THE TASK: Word for word, copy each record that comes after this.

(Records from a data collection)

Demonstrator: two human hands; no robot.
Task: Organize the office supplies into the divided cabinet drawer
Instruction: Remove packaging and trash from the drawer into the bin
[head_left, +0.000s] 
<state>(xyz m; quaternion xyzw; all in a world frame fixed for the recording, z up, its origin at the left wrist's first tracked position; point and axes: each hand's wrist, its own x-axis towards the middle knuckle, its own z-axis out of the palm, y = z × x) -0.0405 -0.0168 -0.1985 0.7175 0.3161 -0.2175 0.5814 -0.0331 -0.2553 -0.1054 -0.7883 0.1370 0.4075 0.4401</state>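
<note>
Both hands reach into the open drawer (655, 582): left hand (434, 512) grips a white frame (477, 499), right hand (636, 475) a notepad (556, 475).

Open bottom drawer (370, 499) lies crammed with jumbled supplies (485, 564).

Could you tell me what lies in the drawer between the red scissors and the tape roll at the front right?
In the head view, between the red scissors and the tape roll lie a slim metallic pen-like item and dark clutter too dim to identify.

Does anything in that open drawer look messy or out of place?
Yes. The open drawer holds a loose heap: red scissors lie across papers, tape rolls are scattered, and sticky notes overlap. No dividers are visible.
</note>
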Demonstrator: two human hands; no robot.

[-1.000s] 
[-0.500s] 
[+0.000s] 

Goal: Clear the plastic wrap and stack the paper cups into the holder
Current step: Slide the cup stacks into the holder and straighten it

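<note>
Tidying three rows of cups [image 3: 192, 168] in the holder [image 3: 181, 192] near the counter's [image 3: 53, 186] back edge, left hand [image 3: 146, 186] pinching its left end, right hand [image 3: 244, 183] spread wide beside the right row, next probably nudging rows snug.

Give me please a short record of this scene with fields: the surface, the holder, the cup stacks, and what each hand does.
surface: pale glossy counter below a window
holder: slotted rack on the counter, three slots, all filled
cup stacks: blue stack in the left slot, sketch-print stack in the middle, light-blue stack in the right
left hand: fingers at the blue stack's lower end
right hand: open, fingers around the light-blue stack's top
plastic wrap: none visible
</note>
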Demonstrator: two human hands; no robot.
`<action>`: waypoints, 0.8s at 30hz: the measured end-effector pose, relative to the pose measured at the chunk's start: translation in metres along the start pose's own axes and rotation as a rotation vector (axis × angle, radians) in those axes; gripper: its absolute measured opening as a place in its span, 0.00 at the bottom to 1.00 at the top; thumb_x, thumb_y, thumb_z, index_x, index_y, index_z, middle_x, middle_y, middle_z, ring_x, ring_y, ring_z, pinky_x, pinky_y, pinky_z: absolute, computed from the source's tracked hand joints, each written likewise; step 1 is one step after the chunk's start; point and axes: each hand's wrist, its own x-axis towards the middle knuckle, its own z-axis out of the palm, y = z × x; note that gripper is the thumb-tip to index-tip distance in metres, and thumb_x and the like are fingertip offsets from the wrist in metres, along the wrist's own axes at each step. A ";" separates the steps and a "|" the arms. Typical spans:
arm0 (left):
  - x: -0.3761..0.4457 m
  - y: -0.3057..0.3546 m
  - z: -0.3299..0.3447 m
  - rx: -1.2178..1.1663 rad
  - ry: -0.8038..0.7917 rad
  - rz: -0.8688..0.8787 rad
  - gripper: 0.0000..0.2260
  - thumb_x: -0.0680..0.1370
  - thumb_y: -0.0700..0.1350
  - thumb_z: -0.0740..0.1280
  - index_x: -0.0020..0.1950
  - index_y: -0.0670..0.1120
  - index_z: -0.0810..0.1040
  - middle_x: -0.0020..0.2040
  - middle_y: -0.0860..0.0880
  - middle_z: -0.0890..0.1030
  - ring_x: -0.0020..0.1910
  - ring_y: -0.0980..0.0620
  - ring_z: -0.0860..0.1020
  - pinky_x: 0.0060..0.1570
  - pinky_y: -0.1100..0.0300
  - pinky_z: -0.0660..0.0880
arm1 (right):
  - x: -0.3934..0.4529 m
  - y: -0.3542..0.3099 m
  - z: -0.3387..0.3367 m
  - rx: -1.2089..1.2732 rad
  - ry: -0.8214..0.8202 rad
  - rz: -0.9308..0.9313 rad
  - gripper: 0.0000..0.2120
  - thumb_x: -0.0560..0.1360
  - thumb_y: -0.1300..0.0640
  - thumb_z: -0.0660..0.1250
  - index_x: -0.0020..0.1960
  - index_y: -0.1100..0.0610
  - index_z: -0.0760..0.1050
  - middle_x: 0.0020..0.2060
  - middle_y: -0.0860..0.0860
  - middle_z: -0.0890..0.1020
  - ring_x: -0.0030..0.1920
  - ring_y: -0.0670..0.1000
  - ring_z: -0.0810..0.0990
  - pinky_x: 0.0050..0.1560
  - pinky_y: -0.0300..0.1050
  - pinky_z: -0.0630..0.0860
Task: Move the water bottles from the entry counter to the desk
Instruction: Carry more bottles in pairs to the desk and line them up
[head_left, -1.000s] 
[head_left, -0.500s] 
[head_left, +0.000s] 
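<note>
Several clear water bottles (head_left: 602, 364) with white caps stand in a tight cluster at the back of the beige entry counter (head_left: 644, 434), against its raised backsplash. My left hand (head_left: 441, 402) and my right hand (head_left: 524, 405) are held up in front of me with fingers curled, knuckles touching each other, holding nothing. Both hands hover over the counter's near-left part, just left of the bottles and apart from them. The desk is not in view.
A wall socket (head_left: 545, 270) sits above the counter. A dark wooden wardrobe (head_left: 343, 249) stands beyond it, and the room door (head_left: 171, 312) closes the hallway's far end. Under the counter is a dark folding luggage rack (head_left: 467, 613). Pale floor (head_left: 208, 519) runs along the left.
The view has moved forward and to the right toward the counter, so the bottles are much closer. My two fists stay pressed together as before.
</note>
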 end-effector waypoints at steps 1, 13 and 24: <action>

TASK OUTPUT:
Demonstrator: two human hands; no robot.
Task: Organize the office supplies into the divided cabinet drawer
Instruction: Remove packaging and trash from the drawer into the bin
[head_left, +0.000s] 
<state>(xyz m; quaternion xyzw; all in a world frame fixed for the recording, z up, its origin at the left wrist's first tracked position; point and axes: each hand's wrist, its own x-axis towards the middle knuckle, its own z-axis out of the palm, y = z × x) -0.0405 -0.0168 -0.1985 0.7175 0.3161 -0.2175 0.5814 -0.0331 -0.2553 -0.1054 -0.7883 0.1370 0.4075 0.4401</state>
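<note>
Both hands reach into the open drawer (655, 582): left hand (434, 512) grips a white frame (477, 499), right hand (636, 475) a notepad (556, 475).

Open bottom drawer (370, 499) lies crammed with jumbled supplies (485, 564).

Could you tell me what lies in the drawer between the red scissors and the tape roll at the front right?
In the head view, between the red scissors and the tape roll lie a slim metallic pen-like item and dark clutter too dim to identify.

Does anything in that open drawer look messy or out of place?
Yes. The open drawer holds a loose heap: red scissors lie across papers, tape rolls are scattered, and sticky notes overlap. No dividers are visible.
</note>
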Demonstrator: two human hands; no robot.

[-1.000s] 
[-0.500s] 
[+0.000s] 

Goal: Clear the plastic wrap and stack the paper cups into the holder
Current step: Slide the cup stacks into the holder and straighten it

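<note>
Tidying three rows of cups [image 3: 192, 168] in the holder [image 3: 181, 192] near the counter's [image 3: 53, 186] back edge, left hand [image 3: 146, 186] pinching its left end, right hand [image 3: 244, 183] spread wide beside the right row, next probably nudging rows snug.

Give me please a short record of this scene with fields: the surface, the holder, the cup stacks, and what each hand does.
surface: pale glossy counter below a window
holder: slotted rack on the counter, three slots, all filled
cup stacks: blue stack in the left slot, sketch-print stack in the middle, light-blue stack in the right
left hand: fingers at the blue stack's lower end
right hand: open, fingers around the light-blue stack's top
plastic wrap: none visible
</note>
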Demonstrator: two human hands; no robot.
`<action>`: waypoints, 0.8s at 30hz: the measured end-effector pose, relative to the pose measured at the chunk's start: translation in metres along the start pose's own axes and rotation as a rotation vector (axis × angle, radians) in those axes; gripper: its absolute measured opening as a place in its span, 0.00 at the bottom to 1.00 at the top; thumb_x, thumb_y, thumb_z, index_x, index_y, index_z, middle_x, middle_y, middle_z, ring_x, ring_y, ring_z, pinky_x, pinky_y, pinky_z: absolute, computed from the source's tracked hand joints, each written likewise; step 1 is one step after the chunk's start; point and axes: each hand's wrist, its own x-axis towards the middle knuckle, its own z-axis out of the palm, y = z × x; note that gripper is the thumb-tip to index-tip distance in metres, and thumb_x and the like are fingertip offsets from the wrist in metres, along the wrist's own axes at each step. A ";" separates the steps and a "|" the arms. Typical spans:
arm0 (left):
  - x: -0.3761..0.4457 m
  - y: -0.3057..0.3546 m
  - z: -0.3299..0.3447 m
  - rx: -1.2178..1.1663 rad
  - ry: -0.8038..0.7917 rad
  - rz: -0.8688..0.8787 rad
  - gripper: 0.0000..0.2260
  - thumb_x: -0.0680..0.1370
  - thumb_y: -0.0700..0.1350
  - thumb_z: -0.0740..0.1280
  - index_x: -0.0020..0.1950
  - index_y: -0.0670..0.1120
  - index_z: -0.0810..0.1040
  - middle_x: -0.0020..0.2040
  - middle_y: -0.0860..0.0880
  - middle_z: -0.0890..0.1030
  - ring_x: -0.0020..0.1910
  - ring_y: -0.0980..0.0620
  - ring_z: -0.0860..0.1020
  - pinky_x: 0.0060..0.1570
  - pinky_y: -0.1100..0.0300
  - pinky_z: -0.0660..0.0880
arm1 (right):
  - x: -0.3934..0.4529 m
  - y: -0.3542..0.3099 m
  - z: -0.3387..0.3367 m
  - rx: -1.2089..1.2732 rad
  - ry: -0.8214..0.8202 rad
  - rz: -0.9308..0.9313 rad
  - gripper: 0.0000..0.2120
  - thumb_x: -0.0560..0.1360
  - thumb_y: -0.1300..0.0640
  - thumb_z: -0.0660..0.1250
  - index_x: -0.0020..0.1960
  - index_y: -0.1100..0.0610
  - index_z: -0.0760..0.1050
  - middle_x: 0.0020..0.2060
  - middle_y: -0.0860..0.0860
  - middle_z: -0.0890..0.1020
  - ring_x: -0.0030..0.1920
  - ring_y: -0.0670..0.1000
  - ring_z: -0.0810..0.0990
  - pinky_x: 0.0050..0.1560
  - pinky_y: -0.0300..0.1050
  - pinky_z: -0.0630..0.0860
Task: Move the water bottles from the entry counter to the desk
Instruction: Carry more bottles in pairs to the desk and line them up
[head_left, -1.000s] 
[head_left, -0.500s] 
[head_left, +0.000s] 
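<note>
Several clear water bottles (head_left: 602, 364) with white caps stand in a tight cluster at the back of the beige entry counter (head_left: 644, 434), against its raised backsplash. My left hand (head_left: 441, 402) and my right hand (head_left: 524, 405) are held up in front of me with fingers curled, knuckles touching each other, holding nothing. Both hands hover over the counter's near-left part, just left of the bottles and apart from them. The desk is not in view.
A wall socket (head_left: 545, 270) sits above the counter. A dark wooden wardrobe (head_left: 343, 249) stands beyond it, and the room door (head_left: 171, 312) closes the hallway's far end. Under the counter is a dark folding luggage rack (head_left: 467, 613). Pale floor (head_left: 208, 519) runs along the left.
The view has moved forward and to the right toward the counter, so the bottles are much closer. My two fists stay pressed together as before.
</note>
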 end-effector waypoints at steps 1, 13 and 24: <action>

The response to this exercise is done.